Monday, August 10, 2015

Weak Ringgit Panic Muddle




FOR someone who has lived through the gloomy uncertainty during the 1997/8 Asian financial crisis as the ringgit value plunged daily, there are certainly some parallels which can be drawn with the same regional currency turmoil happening now.

There was a lot to be fearful about back in 1997. Many of us were truly worried we’d lose our jobs as swathes of firms and banks teetered towards bankruptcy, as economic gains in the previous three decades looked as if they would be wiped out and Malaysia possibly slipping back to the poverty-stricken 1960s.

Until the currency peg restored some form of stability, with the ringgit fixed at RM3.80 against the US dollar on Sept 2, 1998, Malaysians lived in fear akin to the May 13, 1969 racial riots — due to student riots which erupted in Indonesia and South Korea which eventually brought down governments there.

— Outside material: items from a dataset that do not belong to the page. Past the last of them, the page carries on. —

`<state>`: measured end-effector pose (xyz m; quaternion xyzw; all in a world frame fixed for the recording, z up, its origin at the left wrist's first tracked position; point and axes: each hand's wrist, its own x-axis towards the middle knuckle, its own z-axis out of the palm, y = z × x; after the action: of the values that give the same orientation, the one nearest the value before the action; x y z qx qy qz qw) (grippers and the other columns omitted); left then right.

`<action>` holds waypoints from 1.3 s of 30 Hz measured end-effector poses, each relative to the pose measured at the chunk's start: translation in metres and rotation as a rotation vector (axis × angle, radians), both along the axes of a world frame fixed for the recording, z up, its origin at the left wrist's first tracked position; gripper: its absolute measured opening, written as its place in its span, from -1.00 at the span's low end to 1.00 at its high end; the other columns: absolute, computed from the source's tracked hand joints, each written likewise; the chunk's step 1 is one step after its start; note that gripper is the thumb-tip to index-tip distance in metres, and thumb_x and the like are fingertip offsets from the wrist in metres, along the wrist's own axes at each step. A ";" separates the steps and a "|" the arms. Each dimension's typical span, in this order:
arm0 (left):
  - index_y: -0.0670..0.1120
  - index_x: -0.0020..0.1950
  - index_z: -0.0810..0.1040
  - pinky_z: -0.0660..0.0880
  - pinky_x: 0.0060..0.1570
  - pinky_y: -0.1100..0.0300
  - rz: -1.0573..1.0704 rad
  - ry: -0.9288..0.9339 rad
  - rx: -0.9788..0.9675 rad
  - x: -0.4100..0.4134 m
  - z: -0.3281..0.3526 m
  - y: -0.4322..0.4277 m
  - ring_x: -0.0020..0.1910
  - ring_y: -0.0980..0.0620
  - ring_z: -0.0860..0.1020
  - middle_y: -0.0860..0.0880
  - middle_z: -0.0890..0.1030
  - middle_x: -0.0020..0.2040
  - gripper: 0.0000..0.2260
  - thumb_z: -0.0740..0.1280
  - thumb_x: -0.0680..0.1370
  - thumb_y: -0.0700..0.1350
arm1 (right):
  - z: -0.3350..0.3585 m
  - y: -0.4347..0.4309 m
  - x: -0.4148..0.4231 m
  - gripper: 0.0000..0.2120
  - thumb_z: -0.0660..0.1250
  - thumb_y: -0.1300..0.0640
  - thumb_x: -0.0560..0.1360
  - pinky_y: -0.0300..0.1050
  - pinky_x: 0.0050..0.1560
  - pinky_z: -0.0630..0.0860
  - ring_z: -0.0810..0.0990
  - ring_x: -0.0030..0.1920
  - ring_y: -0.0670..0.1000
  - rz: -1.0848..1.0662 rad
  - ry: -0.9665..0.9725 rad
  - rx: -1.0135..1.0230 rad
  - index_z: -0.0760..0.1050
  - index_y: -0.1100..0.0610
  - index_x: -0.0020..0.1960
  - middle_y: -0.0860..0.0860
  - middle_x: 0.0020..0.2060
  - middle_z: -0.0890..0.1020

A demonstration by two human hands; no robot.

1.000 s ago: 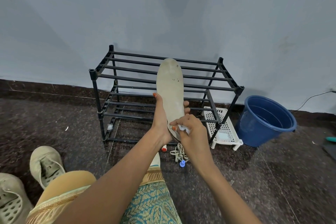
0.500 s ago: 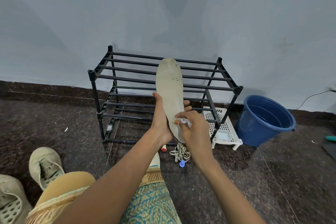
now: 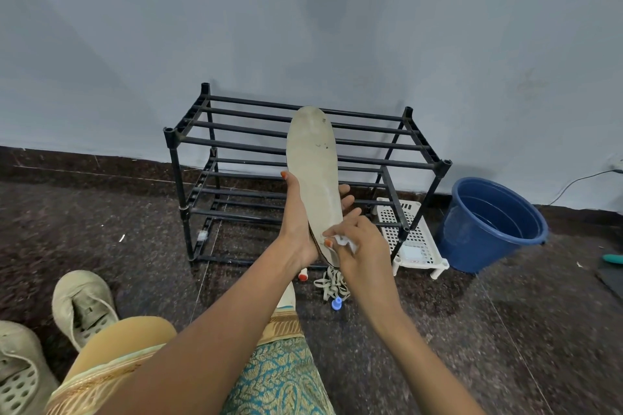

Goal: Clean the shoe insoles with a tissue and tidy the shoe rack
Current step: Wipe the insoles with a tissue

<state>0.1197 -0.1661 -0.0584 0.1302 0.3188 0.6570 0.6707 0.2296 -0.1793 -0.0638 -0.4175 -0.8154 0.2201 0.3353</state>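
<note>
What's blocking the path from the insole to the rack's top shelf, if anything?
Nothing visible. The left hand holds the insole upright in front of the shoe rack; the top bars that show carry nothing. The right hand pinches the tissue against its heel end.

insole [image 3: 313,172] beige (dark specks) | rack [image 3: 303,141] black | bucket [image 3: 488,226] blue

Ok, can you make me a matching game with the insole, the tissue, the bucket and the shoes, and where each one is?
1 insole
2 tissue
3 blue bucket
4 beige shoes

A on the floor, right of the shoe rack
B held up by the left hand
C on the floor at the lower left
D pinched in the right hand

Pairs: 1-B, 2-D, 3-A, 4-C.
</note>
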 end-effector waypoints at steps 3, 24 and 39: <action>-0.19 -0.04 0.59 0.53 -0.09 0.07 -0.025 0.037 -0.011 -0.001 -0.001 0.000 -0.26 -0.01 0.65 -0.15 0.67 -0.22 -0.16 -0.18 0.44 0.46 | 0.002 0.006 -0.006 -0.88 0.35 0.30 0.44 -0.48 -0.13 0.29 0.45 -0.05 -0.04 -0.045 0.014 0.024 0.60 0.15 -0.08 -0.01 -0.14 0.48; -0.20 -0.07 0.57 0.53 -0.06 0.02 -0.021 0.019 0.011 0.001 0.001 -0.001 -0.18 -0.04 0.68 -0.19 0.68 -0.17 -0.18 -0.15 0.44 0.47 | -0.001 0.012 -0.004 -0.87 0.35 0.34 0.42 -0.37 -0.10 0.31 0.46 -0.07 0.02 -0.057 0.007 0.104 0.60 0.19 -0.07 -0.01 -0.16 0.48; -0.25 -0.05 0.54 0.48 0.16 -0.08 0.062 -0.026 0.071 0.002 -0.001 0.001 -0.11 -0.09 0.66 -0.14 0.66 -0.29 -0.20 -0.12 0.47 0.44 | -0.013 0.002 0.012 -0.85 0.34 0.37 0.41 -0.43 -0.10 0.32 0.48 -0.10 -0.02 0.004 0.003 0.083 0.61 0.19 -0.10 -0.05 -0.18 0.47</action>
<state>0.1215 -0.1651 -0.0597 0.1354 0.2904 0.6901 0.6489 0.2417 -0.1774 -0.0765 -0.4013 -0.8241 0.1873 0.3530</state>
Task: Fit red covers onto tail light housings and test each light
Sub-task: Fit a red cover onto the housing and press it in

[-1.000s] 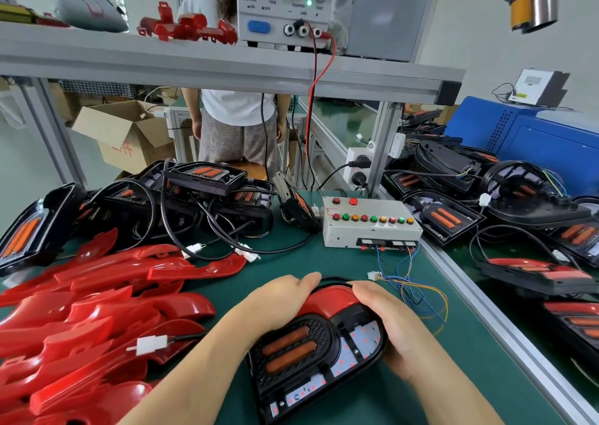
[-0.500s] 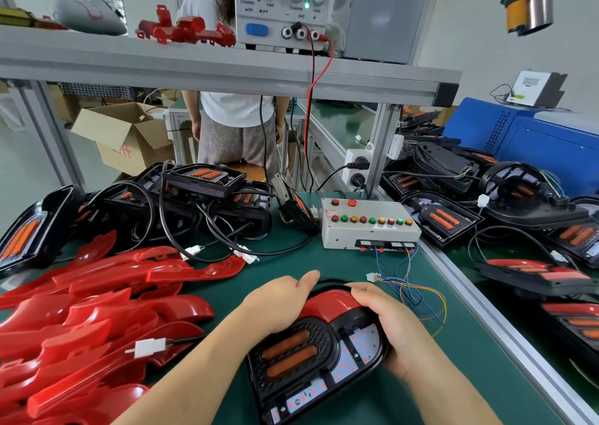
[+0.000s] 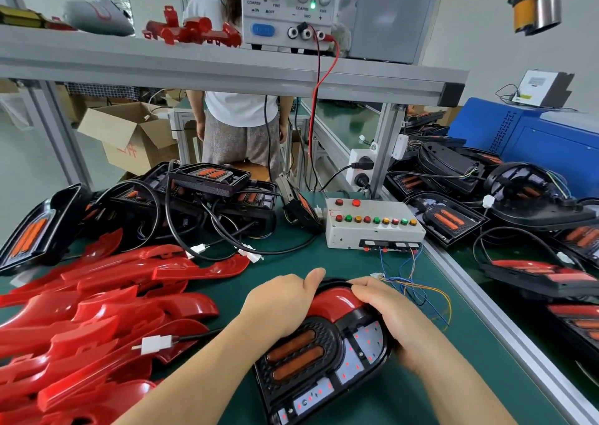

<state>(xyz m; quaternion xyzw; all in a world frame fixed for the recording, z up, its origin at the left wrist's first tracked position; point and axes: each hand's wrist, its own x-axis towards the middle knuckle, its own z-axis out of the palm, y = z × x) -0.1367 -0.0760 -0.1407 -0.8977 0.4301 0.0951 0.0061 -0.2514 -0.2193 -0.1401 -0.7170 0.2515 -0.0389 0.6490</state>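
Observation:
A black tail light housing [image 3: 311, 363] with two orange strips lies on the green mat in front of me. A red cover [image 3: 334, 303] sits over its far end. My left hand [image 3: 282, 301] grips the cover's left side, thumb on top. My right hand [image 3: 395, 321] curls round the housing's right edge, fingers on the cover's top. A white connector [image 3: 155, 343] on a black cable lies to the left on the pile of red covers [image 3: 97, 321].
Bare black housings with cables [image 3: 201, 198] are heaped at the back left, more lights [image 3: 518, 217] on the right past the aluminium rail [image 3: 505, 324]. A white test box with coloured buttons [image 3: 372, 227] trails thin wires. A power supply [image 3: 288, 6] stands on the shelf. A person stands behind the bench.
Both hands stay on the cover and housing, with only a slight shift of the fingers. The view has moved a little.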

There was every reason to panic back in 1997 as everyone scrambled to get US dollars so much so that local banks literally ran out of money — resulting in mortgage interest shooting up to over 30% at one stage and fixed deposit rates at over 20% as banks desperately tried to get cash into their kitties.

The stock market plunged with heavyweights like Tenaga Nasional Bhd shares falling from over RM10 each to become penny stocks and house values falling as many defaulted on mortgages. Anyone with cash was king.

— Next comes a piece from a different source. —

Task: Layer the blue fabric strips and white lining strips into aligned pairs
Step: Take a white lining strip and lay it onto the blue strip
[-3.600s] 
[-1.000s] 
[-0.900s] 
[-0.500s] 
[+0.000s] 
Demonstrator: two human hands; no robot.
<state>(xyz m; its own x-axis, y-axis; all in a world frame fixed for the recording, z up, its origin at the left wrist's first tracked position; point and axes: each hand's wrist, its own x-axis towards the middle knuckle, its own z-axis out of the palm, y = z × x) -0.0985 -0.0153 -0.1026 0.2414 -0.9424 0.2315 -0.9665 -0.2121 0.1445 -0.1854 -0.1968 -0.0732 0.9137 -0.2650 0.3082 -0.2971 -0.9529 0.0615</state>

What made the situation worse was currencies throughout Asia were falling like dominoes — which meant that it wasn’t possible to stem the losses however much money was poured into domestic economies, courtesy of massive debts from the International Monetary Fund.

Today, in 2015, the situation is far different. No one is worried about losing jobs — even those retrenched are confident of finding employment quickly. Interest rates aren’t soaring and it’s still easy to get loans. Stock markets are only dipping; panic selling is limited to just China.

So why the difference?



It all goes down to debt — specifically US dollar-denominated debt, which started as the money taps turned on during the 1980s Reaganomics and cheap US dollars flooded the world in pursuit of quick gains, leaving havoc behind when shifted out.

Such was the situation when the Thai baht peg against the US dollar was breached on July 2, 1997 — leading to other currency exchange rates falling when the greenback flowed out of Asian markets.
A similar situation is also happening now, wreaking havoc on Asian currencies, but Malaysia has been relatively insulated from debt problems because most of it is in ringgit and sukuk.

That’s why firms and banks aren’t really worried about possible bankruptcy and chasing after US dollars. Hence, jobs are safe and people are still spending like there’s no tomorrow on everything from houses to cars to the latest electronic devices.

So what if imported goods are expensive? There’s some alternative available locally or within the region. And in the meantime, local goods exported are reaping huge gains with currency exchange.
There’s really so little to panic over the weak ringgit and doomsayers are in a muddle because everything’s fine so far with the Malaysian economy.